On a similar note, the topic of "Who gets to use gas?" emphasizes the world’s biggest emitters. Sengupta highlighted that low-emission countries feel they should be allowed to use gas to develop climate forward infrastructure, whereas high-emission countries should have restricted gas usage. The topic of gas will be another crucial topic at COP27, where varying opinions from limited gas usage to complete renewable energy infrastructure changes across the board will be debated and discussed.
Highlighting the blame put on the world’s biggest emitters, Sengupta then asked, "Are the big culprits changing their economies away from fossil fuels enough to meet the 2030 standard?" Coupled with this question, Sengupta showed graphs depicting different paths global warming could take based on various policy promises. Current policy promises, if met, depict global warming being above the 2030 1.5 °C increase mark, meaning current leading emitters need to make more effective climate change policies. These new, and hopefully more effective, policies will be a focal point of COP27.
Sengupta finished her list of questions by asking, "How does Russia’s war in Ukraine affect climate change?" Since Russia’s invasion of Ukraine on February 24, 2022, there has been a global energy and food crisis due to Russia’s war in Ukraine. COP27 will focus on deciding if this will slow down climate change or accelerate the desire for climate action.

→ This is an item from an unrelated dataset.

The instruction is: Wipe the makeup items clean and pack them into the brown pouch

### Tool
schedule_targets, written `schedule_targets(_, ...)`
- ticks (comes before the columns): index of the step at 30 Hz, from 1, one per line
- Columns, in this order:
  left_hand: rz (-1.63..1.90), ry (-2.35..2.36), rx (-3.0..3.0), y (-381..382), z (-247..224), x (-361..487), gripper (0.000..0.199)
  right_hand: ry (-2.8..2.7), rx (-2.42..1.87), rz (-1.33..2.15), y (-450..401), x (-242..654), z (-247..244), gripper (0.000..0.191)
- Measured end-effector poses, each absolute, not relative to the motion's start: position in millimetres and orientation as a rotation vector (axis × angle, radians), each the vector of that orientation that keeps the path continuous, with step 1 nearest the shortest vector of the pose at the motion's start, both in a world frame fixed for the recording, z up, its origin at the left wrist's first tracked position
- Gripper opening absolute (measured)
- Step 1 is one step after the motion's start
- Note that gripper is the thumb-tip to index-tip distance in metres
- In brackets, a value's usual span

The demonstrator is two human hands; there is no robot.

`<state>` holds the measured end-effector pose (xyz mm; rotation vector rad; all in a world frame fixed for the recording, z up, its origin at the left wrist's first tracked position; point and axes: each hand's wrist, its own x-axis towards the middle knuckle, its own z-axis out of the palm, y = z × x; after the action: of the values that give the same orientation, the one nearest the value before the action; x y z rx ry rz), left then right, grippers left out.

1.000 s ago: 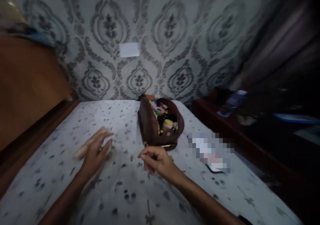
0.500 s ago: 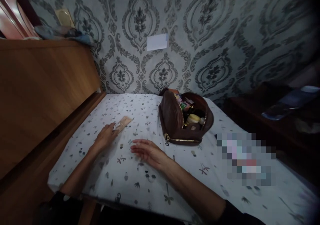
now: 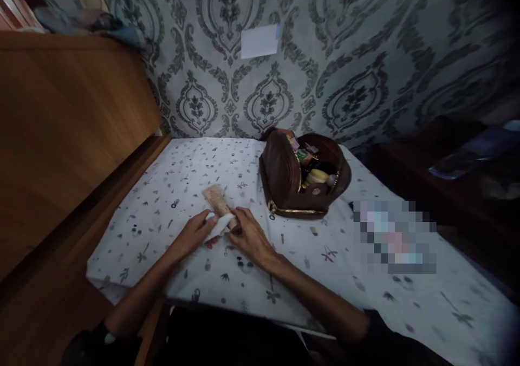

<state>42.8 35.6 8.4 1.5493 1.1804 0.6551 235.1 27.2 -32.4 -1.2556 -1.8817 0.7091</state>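
Note:
A beige squeeze tube (image 3: 216, 198) with a dark cap end lies between my hands, just over the white patterned cloth. My right hand (image 3: 252, 237) is closed round the capped end of the tube. On the other side, my left hand (image 3: 193, 237) pinches a white tissue or wipe (image 3: 219, 225) that rests against the tube near its cap. Part of the tube is covered by the white piece and my fingers. Beyond my right hand stands an open brown toiletry bag (image 3: 280, 176) with a gold zip, holding several small cosmetic items.
The patterned cloth (image 3: 154, 198) covers the tabletop. At the left rises a wooden cabinet (image 3: 73, 106). A blurred-out item (image 3: 394, 236) lies on the right side. A white card (image 3: 260, 41) is on the wallpapered wall, and a dark surface with a clear object (image 3: 459, 163) stands far right.
My left hand has brought the tube to the right, and its far end now tips leftward. My right hand has closed on the capped end. The white tissue shows more. The view has shifted downward.

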Motion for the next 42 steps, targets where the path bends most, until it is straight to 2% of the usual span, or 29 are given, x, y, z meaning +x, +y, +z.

After providing the backbone of questions guiding COP27, Sengupta emphatically concluded her talk by saying that "youth need to get active about climate change!" When it comes to Boston College, this youth activism comes in the form of our COP27 student delegation, which has the opportunity to travel to Sharm El Sheikh, Egypt, and attend this year’s conference. One of the students attending COP27 is Sebastian Haedelt, MCAS ‘23. Haedelt is a biology and economics double major who has focused his education and research on the "economic cost of the Endangered Species Act in the United States," highlighting the intersection of finance and climate justice. With that background in economics and ecological justice, when asked why he was going to COP27, Haedelt said he was "using the experience to go in with an open mind and ask questions" about how climate justice policies can be supported by ethical financial decisions that respect indigenous peoples and people who have historically been most affected by climate change.
Haedelt, along with the other members of Boston College’s COP27 delegation, is a great example of how climate justice is an immensely interdisciplinary issue. This is an issue that needs to be discussed among policymakers, financial consultants, the people most affected by climate change, indigenous peoples, world leaders, and frankly, everyone on Earth, because, as Somini Sengupta said, "This moment matters so much" in determining the world’s relationship with climate change.